Моя плохая девочка - стр. 27
Медленно склонившись к моим губам, сметает весь негатив одним прикосновением губ, по которым я истосковалась. Целуя так, как никто меня не целовал. Его медленные, томные и нежные поцелуи возвращают мне меня, словно он забрал меня с собой и в тюрьму. И только сейчас, выйдя, вернул.

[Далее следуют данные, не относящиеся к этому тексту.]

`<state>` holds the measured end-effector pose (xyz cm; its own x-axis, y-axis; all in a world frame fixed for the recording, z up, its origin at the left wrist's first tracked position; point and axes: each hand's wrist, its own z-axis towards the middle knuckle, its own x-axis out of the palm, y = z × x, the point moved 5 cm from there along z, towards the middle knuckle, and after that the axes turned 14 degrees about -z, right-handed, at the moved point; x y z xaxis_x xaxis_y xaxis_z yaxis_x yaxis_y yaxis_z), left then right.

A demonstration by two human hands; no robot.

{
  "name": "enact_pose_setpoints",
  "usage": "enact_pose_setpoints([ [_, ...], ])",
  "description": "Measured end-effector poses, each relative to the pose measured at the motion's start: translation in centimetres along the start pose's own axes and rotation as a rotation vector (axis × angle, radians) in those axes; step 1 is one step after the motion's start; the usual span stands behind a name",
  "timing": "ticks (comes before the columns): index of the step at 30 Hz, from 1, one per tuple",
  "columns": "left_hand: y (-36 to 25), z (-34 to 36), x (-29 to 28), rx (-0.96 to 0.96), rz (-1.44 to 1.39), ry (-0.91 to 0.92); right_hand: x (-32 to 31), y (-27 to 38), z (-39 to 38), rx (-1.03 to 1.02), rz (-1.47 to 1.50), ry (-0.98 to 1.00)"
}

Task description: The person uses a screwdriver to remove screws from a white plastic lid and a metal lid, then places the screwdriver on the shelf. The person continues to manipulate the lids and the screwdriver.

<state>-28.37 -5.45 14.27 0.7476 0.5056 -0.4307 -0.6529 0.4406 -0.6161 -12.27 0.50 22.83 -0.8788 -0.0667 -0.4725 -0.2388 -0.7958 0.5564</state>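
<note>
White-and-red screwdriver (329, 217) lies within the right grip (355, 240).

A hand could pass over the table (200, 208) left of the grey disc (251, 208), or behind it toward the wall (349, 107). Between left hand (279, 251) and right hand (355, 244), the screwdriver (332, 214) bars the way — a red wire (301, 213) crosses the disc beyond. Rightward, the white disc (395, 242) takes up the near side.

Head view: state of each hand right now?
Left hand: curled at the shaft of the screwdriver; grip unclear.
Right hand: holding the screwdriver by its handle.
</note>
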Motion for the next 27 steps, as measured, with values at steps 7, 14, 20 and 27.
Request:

Он вновь ломает, не принимая никаких усилий или физических воздействий. Он словно знает о том, что творится в моей душе и ловко использует это против меня. Выворачивает все мои внутренности наизнанку, разрушает все мои, противоречащие этому поцелую, мысли. Опять привязывает меня к себе… Но только мы и прошлую связь не оборвали. Она железом сковала всё…
— Как же я скучал, — шепчет он со сбивчивым дыханием, отстранившись от моих губ и прислонившись лбом к моему. — Ты себе не представляешь, как хреново было там сидеть, зная, что тебя лапает другой мужик. Этот сопляк. Я убью его! Придушу собственными руками, а его щупальца отрублю топором!
— Ты ревнуешь? — шокировано спрашиваю.
— Я злюсь!
— Ревнуешь, — с улыбкой выдыхаю. — И кто у нас тут не влюбился? А, Райнер? Ты уверен, что я не сделала тебя слабым?
— Заткнись, кошка, — шипит он и, схватив моё лицо за подбородок, резко задирает его вверх, заставляя меня приподняться на цыпочки, и произносит: — Ты никому не должна говорить, что мы виделись, Амалия. Ему нужен мой ребёнок, и пока он думает, что держит ситуацию в своих руках, моему сыну ничего не угрожает. Ты же не хочешь, чтобы Дэвиду что-то угрожало? — с вызовом интересуется. — Или хочешь, чтобы он убил тебя и моего сына, который даже не успеет родиться?
— Не хочу.
— Тогда делай так, как скажу я. Поняла? — строго задаёт вопрос, и по его глазам я понимаю, что дело и правда серьёзное. И кто бы ни был врагом Райнера – нам с малышом грозит опасность. Потому что я — если не слабость Райнера, то его любимая игрушка. А ребёнок во мне — значит, опасность есть.
— Я не твоя марионетка, Райнер! И буду поступать как хочу! — упрямо заявляю, хоть и знаю, что всё сделаю так, как он сказал.
— Включи мозги, кошка, — недовольно проговаривает. — Не позволяй упрямству стать твоей ошибкой. Не совершай моих ошибок, Амалия, — и вновь целует, но в этот раз бешено, ненасытно, провокационно, вынимая из меня всё… клеймя своим именем и показывая, что я никуда от него не денусь.
Я вновь его шахматная фигурка, но в этот раз я всё же не пешка и даже не королева, а… король, которого королева (Райнер) отныне оберегает.
— Прощай, Амалия! И помни… Если с моим сыном что-то из-за тебя произойдёт, то я уничтожу и тебя, и всех, кто тебе дорог, — произносит он и уходит, оставляя меня одну погибать в холоде его голоса и пустоты, возникшей, когда он отстранился.